Tennis - US Open (H)
Monfils, c'est du solide
« Gaël Monfils, comment analysez-vous votre match ?
J'ai fait une bonne heure et demie de tennis avec deux bons sets et un break. Je suis vraiment très satisfait de mon niveau de jeu. Avec son abandon, j'ai passé un peu moins de temps sur le terrain, cela m'apporte un peu plus de fraîcheur. J'ai réussi à me montrer agressif. Je me sens de mieux de mieux. J'arrive à savoir ce que je dois faire en prenant davantage le jeu à mon compte et à faire plus de points gagnants. Je ne m'attendais pas à son abandon. Je pense que je l'ai un peu fait craquer dans la tête car il abandonne à deux sets à zéro et un break. Deux jeux avant son abandon, il a une balle de break. C'est un peu bizarre. Il a peut-être senti que je n'étais pas là pour rigoler.
Ce jeu vers l'avant est-il plus naturel pour vous aujourd'hui ?
Quand la balle est plus courte, j'arrive à mieux m'ajuster, à savoir où la jouer. Je me sens mieux pour l'exploiter. J'ai fait des exercices spécifiques à l'entraînement pour prendre confiance sur ces points. Je me force encore à aller vers l'avant et à rester sur ma ligne. Cela m'use encore beaucoup d'énergie. Ce n'est pas encore tout à fait naturel.
Est-ce que vous y réfléchissez beaucoup sur le court ?
Moins. Mais au début du match, je me répète bien de continuer à être agressif. Quand la machine est en route et que je suis dans le match, je le fais naturellement. Mais au début, si je doute un peu, je peux faire un petit pas vers l'arrière et après, ce n'est pas facile et je lutte pendant le match.
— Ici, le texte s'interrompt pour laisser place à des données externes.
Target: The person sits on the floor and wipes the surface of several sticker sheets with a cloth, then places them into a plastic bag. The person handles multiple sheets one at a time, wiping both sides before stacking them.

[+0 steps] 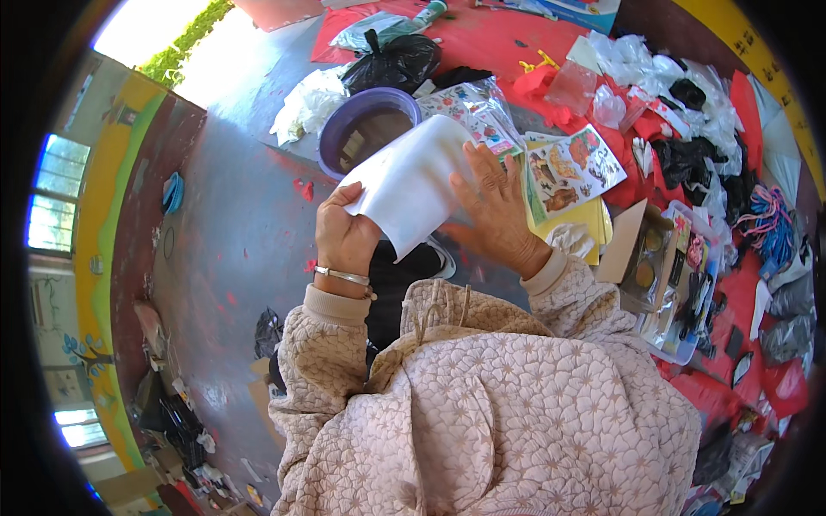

Par exemple à Montréal, il fallait vraiment que je me le dise tout le temps. Je l'ai acquis au bout d'une bonne semaine.
«Contre Rafa, je ne fais aucun complexe physique. Je le prends au 100 m et s'il le faut sur 10 kilomètres, je suis présent, j'ai le coeur d'un Kenyan.»
Beaucoup de joueurs font un complexe physique contre Nadal. Qu'en est-il pour vous ?
Je ne fais aucun complexe physique. Je le prends au 100 m (sourires) et s'il le faut sur 10 kilomètres, je suis présent, j'ai le coeur d'un Kenyan (sourires). Il n'y a pas de problèmes. Je n'ai pas peur de l'impact physique. Il sait que je peux courir vite et longtemps. Cela va se jouer sur le plan tennistique. Ce sera celui qui sera le plus agressif, celui qui va mieux gérer les points importants. Ce sera mental, il est très fort mentalement et je vais devoir me mettre à son niveau voire mieux.
Que représente ce match contre Rafael Nadal ?
Cela représente un match de huitièmes. Cela va être un très gros match test, mais cela reste un huitième de finale. Il n'y a que des matches de feu qui vont arriver. Je l'attends vraiment de pied ferme. Je vais essayer de trouver les solutions. Je pense que si on joue tous les deux un gros match, cela va être explosif avec plein de coups gagnants et de défense spectaculaire avec de gros rallyes et des cris dans tous les sens.
Rafael Nadal semble blessé aux abdominaux. Est-ce un paramètre important ?
Quand Rafa entre sur le terrain, il est toujours à 100% en Grand Chelem et il ne pensera pas une seule seconde à ses abdos. Je n'y pense même pas. Je vais faire mon match.»